Bunun içindir ki, her roman bir cinayet mahalidir aslında. İyi bir yazar da, elbette, mükemmel bir cinayet işlemeyi başarmış bir katile benzer.
Böyle düşünürsek, metinlerini birer bilmeceye dönüştüren Nabokov, oyun oynamaktan hoşlanan bir seri katil olarak değerlendirilebilir. Ya da kısacık öykülerine üç beş roman tutacak duygu yoğunluğunu sığdırmayı başaran Hemingway, sınırlı malzemeyle cinayet işlemeyi kendine şiar edinmiş ekonomik bir katil olarak sınıflandırabiliriz. Çehov cinayet aletini öyle iyi saklar ki, kırk defa okusanız bile, onun elinden çıkmış herhangi bir metnin sizi neden cin çarpmışa çevirdiğini bir türlü anlayamazsınız.
Oysa mesela Orhan Kemal, yufkayürekli bir katildir: Belki detayları görmemişizdir diye endişe ederek, elimizden tutup onları bize birer birer gösterir. Ahmet Mithat Efendi, bize cinayet aletinin yerini göstermekle kalmayıp, bu bilgiyi üç-dört sayfada bir tekrar etmeyi kendine görev edinir. Yaşar Kemal romanları birer “töre cinayeti” havasında geçerken, Orhan Pamuk’unkiler o kadar iyi planlanmıştır ki “taammüden cinayet” olarak kayda geçilmeleri gerekir.

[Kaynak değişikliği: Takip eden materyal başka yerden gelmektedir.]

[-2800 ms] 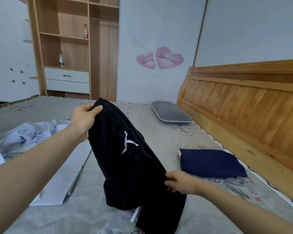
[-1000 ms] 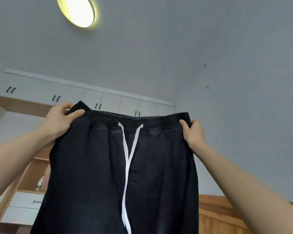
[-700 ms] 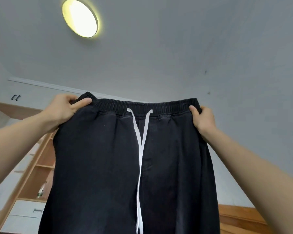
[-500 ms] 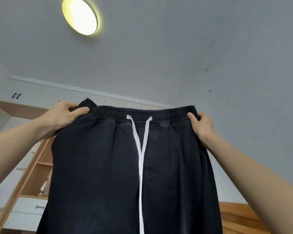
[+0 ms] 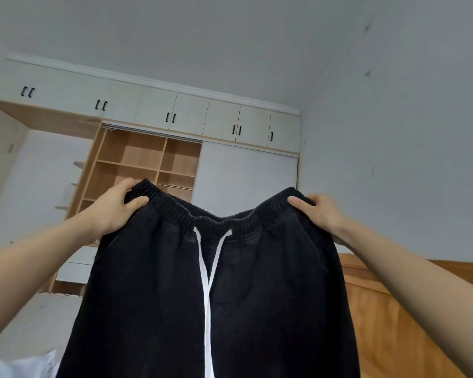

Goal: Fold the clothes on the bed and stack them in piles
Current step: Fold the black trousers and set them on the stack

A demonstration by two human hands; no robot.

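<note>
- A pair of black drawstring trousers (image 5: 210, 296) is held up in the air, spread flat toward the camera, and fills the lower middle of the view.
- The elastic waistband (image 5: 216, 214) sags in a shallow curve between the two hands.
- The left corner of the waistband is pinched by the left hand (image 5: 112, 208), with the thumb laid across the front of the cloth and the fingers curled behind it.
- The right corner of the waistband is gripped the same way by the right hand (image 5: 320, 214), thumb in front and fingers behind.
- Two white drawstring cords (image 5: 206, 282) hang from the middle of the waistband, meet below it and run straight down the front of the trousers.
- Behind the trousers and above the left hand, an open wooden wardrobe (image 5: 145, 165) is seen; the shelf compartments that can be seen hold nothing visible.
- Above the wardrobe a row of white overhead cabinets (image 5: 189, 115) with dark handles is shut, so their contents cannot be told.
- To the right of the trousers, a wooden headboard (image 5: 393, 309) is partly seen.
- At the lower left of the trousers, a crumpled pale garment (image 5: 25, 366) lies at the frame's edge.
</note>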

Karakterler ise apayrı bir meseledir. Lawrence Durrell’in romanlarında şahitler başka başka ifadeler verip ortalığı karıştırırlar. Cortazar’da şahitlere asla güven olmaz, deli bile çıkabilirler. Borges işini bilir: Olaya muhakkak intihar süsü verecektir. Marquez’de herkesin katil olduğu eninde sonunda ortaya çıkar, John Fowles romanlarında ise katilin yazarın kendisi olması ihtimali yüksektir.
Sonuçta bütün bu yazarlar cinayet mahaline bir işaret bırakırlar. Kimi bir gül, kimi bombalı pankart. Ne olursa olsun, biz detektif okuyucular olarak onları bu işaretlerden tanır, metinleri bu sayede çözümleriz.